**WHAT NEEDS TO BE DONE**
Find the word "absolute" in the data below and copy each line that holds it.

Dataset records:

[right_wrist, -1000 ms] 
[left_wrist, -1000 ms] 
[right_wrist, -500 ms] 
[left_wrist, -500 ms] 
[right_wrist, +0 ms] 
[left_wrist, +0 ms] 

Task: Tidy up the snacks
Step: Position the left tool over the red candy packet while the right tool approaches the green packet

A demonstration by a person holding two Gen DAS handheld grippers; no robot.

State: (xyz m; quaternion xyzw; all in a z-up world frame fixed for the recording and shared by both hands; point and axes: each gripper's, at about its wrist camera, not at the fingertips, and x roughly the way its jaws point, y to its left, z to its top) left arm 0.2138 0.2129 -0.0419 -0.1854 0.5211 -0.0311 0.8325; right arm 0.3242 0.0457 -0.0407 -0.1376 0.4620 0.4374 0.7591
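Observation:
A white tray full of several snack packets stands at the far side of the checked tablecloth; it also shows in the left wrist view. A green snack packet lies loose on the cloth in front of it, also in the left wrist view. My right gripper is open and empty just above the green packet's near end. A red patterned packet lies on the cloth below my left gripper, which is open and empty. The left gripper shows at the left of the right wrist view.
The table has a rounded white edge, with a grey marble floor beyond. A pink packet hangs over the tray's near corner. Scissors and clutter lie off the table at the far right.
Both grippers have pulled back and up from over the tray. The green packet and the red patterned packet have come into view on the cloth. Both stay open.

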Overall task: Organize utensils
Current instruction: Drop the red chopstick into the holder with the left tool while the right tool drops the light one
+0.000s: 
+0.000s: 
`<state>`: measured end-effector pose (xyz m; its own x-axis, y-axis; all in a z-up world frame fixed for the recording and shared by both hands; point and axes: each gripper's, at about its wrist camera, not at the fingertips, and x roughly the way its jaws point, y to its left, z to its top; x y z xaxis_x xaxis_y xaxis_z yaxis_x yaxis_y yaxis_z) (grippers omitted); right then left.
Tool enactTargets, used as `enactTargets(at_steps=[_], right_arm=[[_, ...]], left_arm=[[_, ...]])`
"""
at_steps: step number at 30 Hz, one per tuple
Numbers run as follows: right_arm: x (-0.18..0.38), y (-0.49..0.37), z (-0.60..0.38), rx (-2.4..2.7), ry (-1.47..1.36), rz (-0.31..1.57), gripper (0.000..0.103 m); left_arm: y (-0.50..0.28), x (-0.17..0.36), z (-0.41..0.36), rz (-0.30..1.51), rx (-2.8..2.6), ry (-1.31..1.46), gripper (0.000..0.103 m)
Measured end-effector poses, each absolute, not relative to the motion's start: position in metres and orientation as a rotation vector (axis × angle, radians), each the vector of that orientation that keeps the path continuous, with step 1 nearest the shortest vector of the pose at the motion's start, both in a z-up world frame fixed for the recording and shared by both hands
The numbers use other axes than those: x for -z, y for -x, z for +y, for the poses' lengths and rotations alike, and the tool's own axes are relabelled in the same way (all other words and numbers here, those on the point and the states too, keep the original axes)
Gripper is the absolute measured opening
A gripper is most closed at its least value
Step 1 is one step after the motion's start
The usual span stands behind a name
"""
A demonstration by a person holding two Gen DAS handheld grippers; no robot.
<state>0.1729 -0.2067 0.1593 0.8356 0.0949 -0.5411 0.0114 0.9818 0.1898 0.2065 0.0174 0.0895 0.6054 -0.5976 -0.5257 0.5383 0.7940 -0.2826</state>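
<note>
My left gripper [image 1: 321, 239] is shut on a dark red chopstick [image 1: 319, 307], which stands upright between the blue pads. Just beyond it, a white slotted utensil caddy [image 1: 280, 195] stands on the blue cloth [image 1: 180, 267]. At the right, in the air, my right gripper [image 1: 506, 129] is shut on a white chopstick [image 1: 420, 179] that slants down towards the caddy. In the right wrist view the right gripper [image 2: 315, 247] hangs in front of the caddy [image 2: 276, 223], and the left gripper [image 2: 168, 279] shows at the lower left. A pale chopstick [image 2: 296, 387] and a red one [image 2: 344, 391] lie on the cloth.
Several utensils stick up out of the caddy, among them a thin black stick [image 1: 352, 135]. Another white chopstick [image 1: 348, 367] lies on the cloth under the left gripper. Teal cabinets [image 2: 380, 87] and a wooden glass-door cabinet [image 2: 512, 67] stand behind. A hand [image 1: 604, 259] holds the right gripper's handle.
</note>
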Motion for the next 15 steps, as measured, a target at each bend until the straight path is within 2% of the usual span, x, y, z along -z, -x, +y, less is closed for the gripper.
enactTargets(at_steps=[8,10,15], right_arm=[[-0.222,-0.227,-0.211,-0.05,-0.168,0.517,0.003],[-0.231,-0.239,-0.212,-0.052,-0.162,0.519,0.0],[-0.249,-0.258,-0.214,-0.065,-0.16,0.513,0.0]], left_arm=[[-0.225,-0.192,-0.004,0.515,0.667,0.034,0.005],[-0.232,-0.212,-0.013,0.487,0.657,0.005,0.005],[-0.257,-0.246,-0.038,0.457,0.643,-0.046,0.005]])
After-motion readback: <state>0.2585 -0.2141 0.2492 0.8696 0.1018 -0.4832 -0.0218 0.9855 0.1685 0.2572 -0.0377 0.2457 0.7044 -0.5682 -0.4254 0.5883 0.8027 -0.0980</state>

**EXERCISE RESPONSE**
Measured end-effector poses, each absolute, not relative to the motion's start: position in metres and orientation as a rotation vector (axis × angle, radians), each the vector of that orientation that keeps the path continuous, with step 1 nearest the shortest vector of the pose at the motion's start, both in a z-up world frame fixed for the recording and shared by both hands
Gripper is the absolute measured opening

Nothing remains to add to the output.